As a general rule, although we'd never admit it, I suspect the public has a fairly high tolerance for laddishness. This explains the success of programmes such as Top Gear. Political incorrectness and bad taste sustain a successful guerrilla warfare against the offend-no-one-at-your-peril attitudes which prevail in public life.
There are two lines to cross, if you like. There's the public line, largely reflected by the government of the day and reinforced by public broadcasters, which forbids us to laugh at things which we find funny in private.
And there's the private line, whereby individuals decide for themselves the point at which bad taste ceases to be funny and becomes offensive.
On some subjects, the two lines may be quite close together - drink driving, domestic violence, bullying and bigotry, for example. The furore over Shilpa Shetty showed that private intolerance of racism has moved much closer to the public stance than previously.
On other issues - women, religion, physical status - there is a much wider gap between public and private attitudes towards bad taste. No matter how proper our authorities may be, private subversion still takes place in the form of, say, sexist, Muslim and handicapped jokes - and we grant semi-institutionalised status to safety valves such as lads' mags, late-night comedians and bad-taste e-mails. There's a kind of natural cultural balancing act, whereby what needs to be expressed is expressed until ordinary people decide otherwise. Which is healthy.
And then we come to Top Gear, which is an interesting case because it is popular with all those whose private love of speed, fast cars and consuming global resources is rather out-of-kilter with the eco- and safety-conscious public view. But the BBC's vehicle for Jeremy Clarkson's shlock-jockery still falls within acceptable limits of bad taste, and until now I've rather enjoyed it for that reason. The dark side is always more fun.

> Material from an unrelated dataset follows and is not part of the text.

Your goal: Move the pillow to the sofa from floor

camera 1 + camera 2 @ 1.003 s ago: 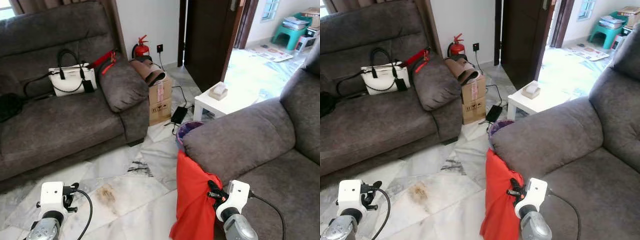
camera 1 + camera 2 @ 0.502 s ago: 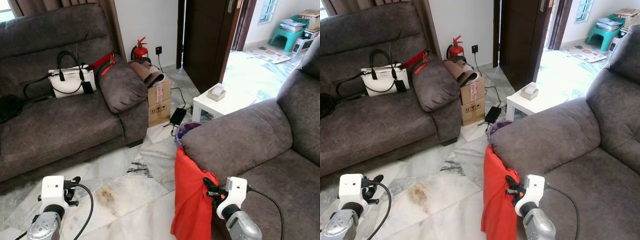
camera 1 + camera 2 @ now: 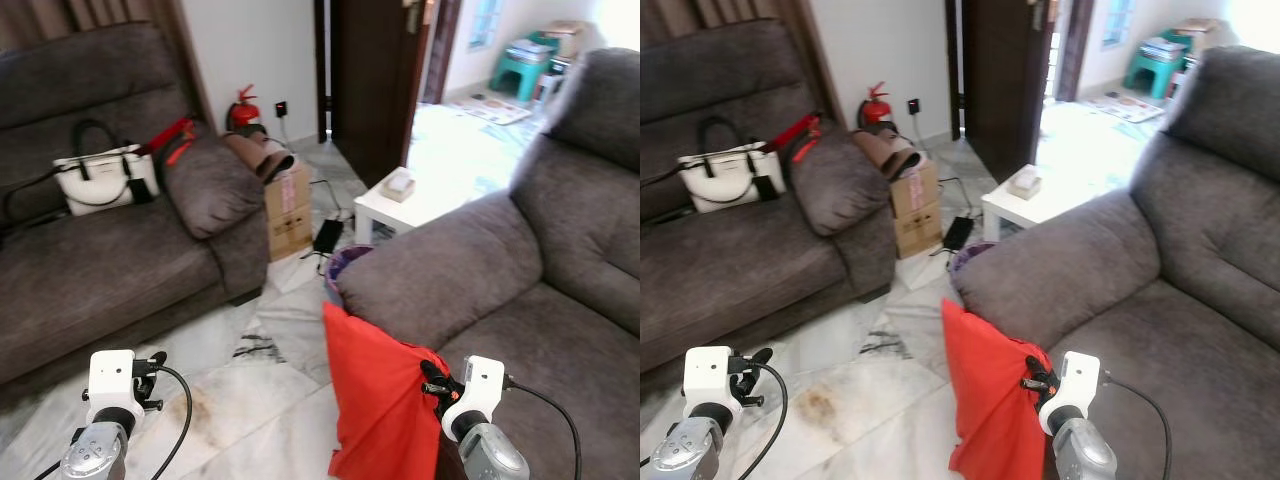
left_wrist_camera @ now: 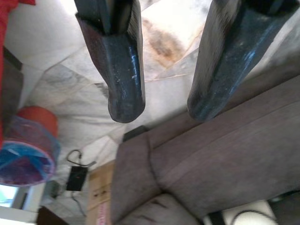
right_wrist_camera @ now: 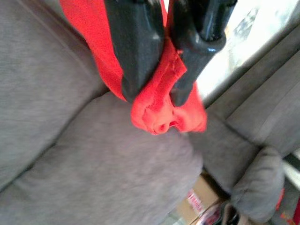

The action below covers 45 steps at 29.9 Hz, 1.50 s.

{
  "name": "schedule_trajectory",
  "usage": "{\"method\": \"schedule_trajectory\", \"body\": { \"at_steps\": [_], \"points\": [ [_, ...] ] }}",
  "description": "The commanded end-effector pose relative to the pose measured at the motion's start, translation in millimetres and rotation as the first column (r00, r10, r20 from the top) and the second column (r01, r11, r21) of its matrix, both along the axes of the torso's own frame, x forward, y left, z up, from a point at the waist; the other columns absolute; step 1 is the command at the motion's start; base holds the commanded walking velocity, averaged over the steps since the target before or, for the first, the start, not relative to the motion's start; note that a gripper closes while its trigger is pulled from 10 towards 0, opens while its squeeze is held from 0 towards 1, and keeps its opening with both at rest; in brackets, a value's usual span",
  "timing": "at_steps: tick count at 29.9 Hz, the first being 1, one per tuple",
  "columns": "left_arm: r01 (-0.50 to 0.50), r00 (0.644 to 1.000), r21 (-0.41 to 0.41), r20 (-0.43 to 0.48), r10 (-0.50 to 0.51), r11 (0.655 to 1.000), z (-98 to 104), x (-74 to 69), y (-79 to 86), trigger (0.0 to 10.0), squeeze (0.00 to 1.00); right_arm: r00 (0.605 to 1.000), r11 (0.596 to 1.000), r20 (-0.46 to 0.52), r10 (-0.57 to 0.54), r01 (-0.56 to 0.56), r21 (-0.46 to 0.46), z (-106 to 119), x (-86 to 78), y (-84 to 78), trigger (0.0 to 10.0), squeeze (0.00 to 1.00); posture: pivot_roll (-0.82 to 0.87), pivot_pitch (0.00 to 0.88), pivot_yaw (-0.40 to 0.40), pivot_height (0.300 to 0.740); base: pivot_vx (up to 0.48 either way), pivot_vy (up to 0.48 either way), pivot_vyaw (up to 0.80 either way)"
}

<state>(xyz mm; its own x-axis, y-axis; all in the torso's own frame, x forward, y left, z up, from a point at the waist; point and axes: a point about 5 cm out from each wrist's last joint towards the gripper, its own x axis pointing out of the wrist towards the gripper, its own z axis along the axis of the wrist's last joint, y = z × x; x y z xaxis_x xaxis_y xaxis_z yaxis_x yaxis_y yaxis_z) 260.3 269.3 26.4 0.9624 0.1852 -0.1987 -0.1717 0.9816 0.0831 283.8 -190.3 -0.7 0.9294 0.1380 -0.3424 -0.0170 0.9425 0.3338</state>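
While two grey sofas frame the marble floor, the far-left sofa carries a white handbag and the near-right sofa fills the right side, with a small white table beyond its arm. Hanging against the near-right sofa's front, the red pillow has its top corner clamped between the fingers of the right gripper, beside the seat cushion. Low at the near left, the left gripper hangs over the floor with its fingers spread and nothing between them.

Pillow hangs against the right sofa's arm (handbag on left sofa).
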Motion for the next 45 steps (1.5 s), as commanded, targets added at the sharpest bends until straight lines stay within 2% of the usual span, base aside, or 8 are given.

Until Sunday night it was, anyway. Then Top Gear crossed my personal bad taste line; in seconds it went from being naughty entertainment to deliberately, puzzlingly unpleasant. And the reason, I contend, was their failure of taste, not my failure of tolerance.
Clarkson, Richard Hammond and James May travelled to Florida to prove that fly-drive holidays are more fun if you buy instead of rent. So they bought three cars, each for no more than $1000, and went off to be as silly as possible.
My first sense of humour failure came when Clarkson had a dead cow strapped to his car roof in some kind of parody of the hunter gatherer. To get it off, the boys performed a driving stunt so the creature was thrown into the air and thumped into the ground to cheers and laughter.
I don't have a problem with the sight of dead animals. But I do have a problem with using them as entertainment. In death, as in life, they are creatures that deserve dignity. Those of us who thought Top Gear was still distinguishable from Jackass felt our mouths begin to fall open.
It got more infantile, less sophisticated. The more they tried to be ironic, the less they succeeded. They decided to drive into redneck country to provoke trouble. So they painted gay-rights slogans - "Man love rules OK" - on their vehicles, in pink paint, and "We hate country and western", and headed for Hicksville. Sure enough, when they stopped for petrol, they managed to provoke the locals, were involved in a violent incident along with the TV crew and had to drive off at speed, shrieking with laughter.
It was at that point that I decided this was not what I pay my television licence for. I do not wish to subsidise a public broadcaster which provokes illegal acts as entertainment. I do not think the BBC, under any guise, be it Newsnight or be it Top Gear, should entrap people into violence or homophobia.
Clarkson's attitudes to gay people are well known. Last December, after a complaint was upheld (he referred to a car as "gay"), the presenters and the production team were reminded of the importance of avoiding derogatory references to sexual orientation.
So yes, my private bad taste watershed has been passed - and my threshold is a high one. Interestingly, all the laddish people I've spoken to who saw the programme feel the same as me. It went too far. It wasn't funny. I wonder if anyone is offended enough to complain. I wonder if the lines are shifting.
Harry's case is closed
Last week I ventured a column criticising (very mildly) the Harry Potter colossus. I questioned the way in which the books, written for children, have been colonised by adults. The resulting online reaction on The Herald website was a perfect QED: a sub-literate stream of barminess from, yes, adult Harry Potter fans.
Among the hundreds of dreary entries were some gems. I loved the person who logged on pretending to be me, and wrote: "Why are you so mean to me I mean cut me some slack i am just trying to earn some cash to buy beer. so please i apologize for offending any one im sorry" (couldn't have put it better myself). I am indebted to the kindly words of Hans, from the Netherlands, who said: "Hidden deeply under all Harry Potter's excitement and suspense is a spiritual message of the purest and most sublime power and beauty. Harry Potter is in fact a symbolic story of complete human liberation, a story of the kind of spiritual enlightenment as achieved by people like Gautama the Buddha, Zarathustra, Mani, Krishna, and Jesus the Christ." Guys, you've made my case for me.